I couldn’t blame my friends for thinking my jaguar hunt in Mexico was a reckless plan.
They weren’t entirely wrong.
The trip to Nayarit, Mexico, from my home at Sacramento, California. was to be made in a light plane that I’d pilot myself, and there are hazards in flying a light plane into a region that has only a few primitive landing strips. I planned to get my jaguar with a bow and arrows, though my experience with archery equipment was limited to three months of target practice. I’d never hunted the dangerous jaguar before with any kind of weapon, nor had I ever been in the part of Mexico where the hunt would take place.

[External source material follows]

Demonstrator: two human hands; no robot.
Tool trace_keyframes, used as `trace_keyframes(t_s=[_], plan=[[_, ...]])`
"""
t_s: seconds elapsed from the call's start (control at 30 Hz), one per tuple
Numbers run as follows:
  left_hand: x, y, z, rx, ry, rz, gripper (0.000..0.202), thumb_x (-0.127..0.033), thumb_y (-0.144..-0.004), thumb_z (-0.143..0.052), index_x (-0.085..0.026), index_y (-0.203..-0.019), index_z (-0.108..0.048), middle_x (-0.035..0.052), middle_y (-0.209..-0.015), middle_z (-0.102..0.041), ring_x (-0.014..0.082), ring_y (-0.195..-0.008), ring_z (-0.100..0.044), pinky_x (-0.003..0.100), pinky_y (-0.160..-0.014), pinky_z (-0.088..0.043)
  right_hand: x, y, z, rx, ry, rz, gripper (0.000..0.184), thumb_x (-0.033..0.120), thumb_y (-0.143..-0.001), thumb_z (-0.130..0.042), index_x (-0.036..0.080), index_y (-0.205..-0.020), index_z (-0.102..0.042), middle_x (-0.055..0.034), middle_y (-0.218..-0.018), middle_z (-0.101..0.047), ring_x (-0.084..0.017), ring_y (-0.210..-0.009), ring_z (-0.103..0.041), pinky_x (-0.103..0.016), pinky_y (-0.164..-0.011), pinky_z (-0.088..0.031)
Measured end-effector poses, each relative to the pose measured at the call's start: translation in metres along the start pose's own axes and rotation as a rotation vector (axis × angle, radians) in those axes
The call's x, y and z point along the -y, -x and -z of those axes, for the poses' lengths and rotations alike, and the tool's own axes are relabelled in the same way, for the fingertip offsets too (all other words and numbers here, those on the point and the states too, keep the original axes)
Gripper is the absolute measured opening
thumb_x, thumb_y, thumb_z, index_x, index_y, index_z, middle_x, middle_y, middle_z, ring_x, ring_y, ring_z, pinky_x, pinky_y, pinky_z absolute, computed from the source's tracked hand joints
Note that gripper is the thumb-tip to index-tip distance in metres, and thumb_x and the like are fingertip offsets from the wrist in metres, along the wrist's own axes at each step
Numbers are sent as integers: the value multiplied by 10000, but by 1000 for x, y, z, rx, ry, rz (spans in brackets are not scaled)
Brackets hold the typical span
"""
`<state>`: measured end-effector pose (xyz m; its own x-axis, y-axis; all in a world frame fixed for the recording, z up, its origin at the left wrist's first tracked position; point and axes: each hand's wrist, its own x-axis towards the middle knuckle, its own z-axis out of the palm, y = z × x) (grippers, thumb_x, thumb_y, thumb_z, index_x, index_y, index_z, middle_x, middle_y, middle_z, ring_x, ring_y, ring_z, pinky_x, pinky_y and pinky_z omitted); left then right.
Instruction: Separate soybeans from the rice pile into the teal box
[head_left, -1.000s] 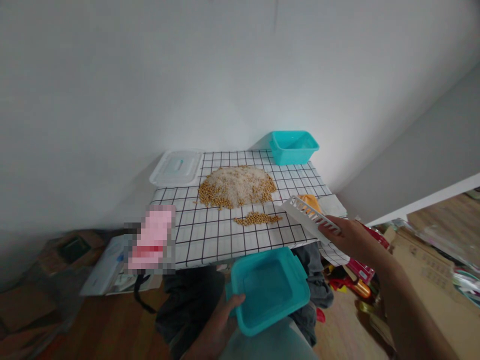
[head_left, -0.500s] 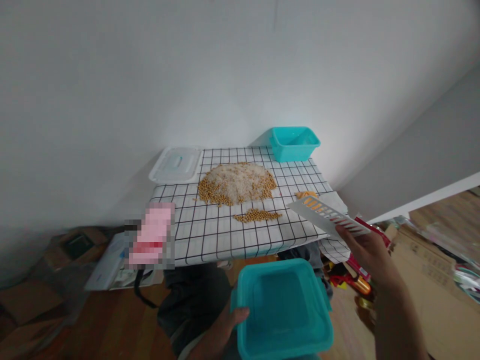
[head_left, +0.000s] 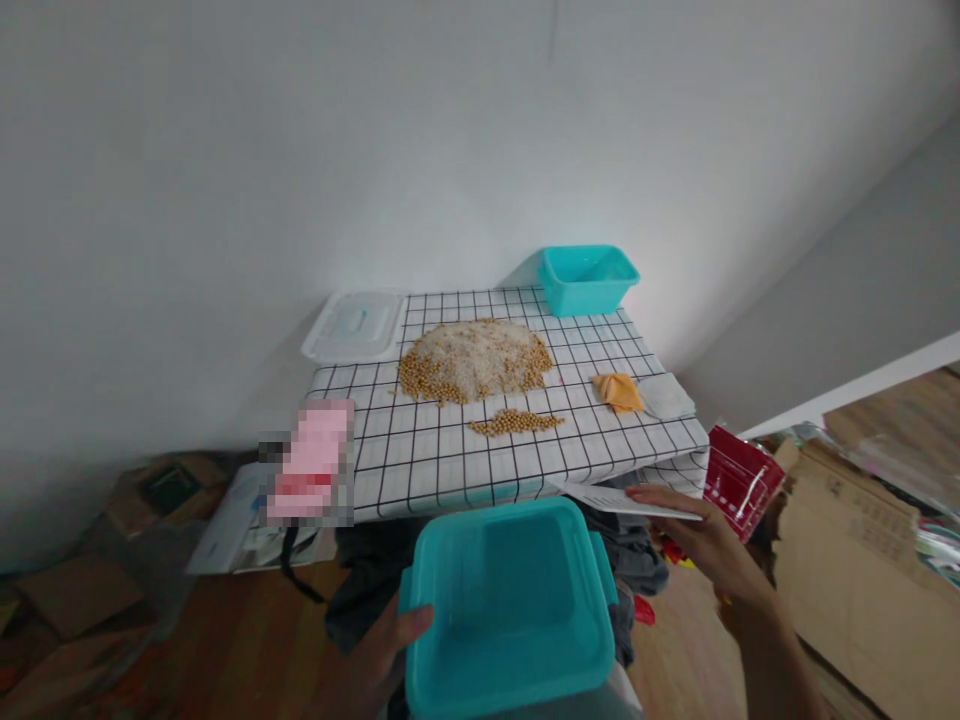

I started thinking about a jaguar hunt in January of 1959, shortly after I got interested in archery.
I knew that the jaguar was the third largest cat in the world, outweighed only by the African lion and the Asian tiger. The jaguar is a fighter, too. He’s likely to kill hounds that trail him, and among the natives of Mexico and South America there are many tales of missing friends and kin — victims of the spotted menace they call el tigre, the tiger.
I’ve been a general gun nut and a rifle hunter for years. My rifle hunts for deer and bear have taken me to Utah, Colorado, Nevada, and Idaho. But the prospect of a bow hunt for jaguar had that extra appeal of a new experience in a far place. The idea soon monopolized my thoughts.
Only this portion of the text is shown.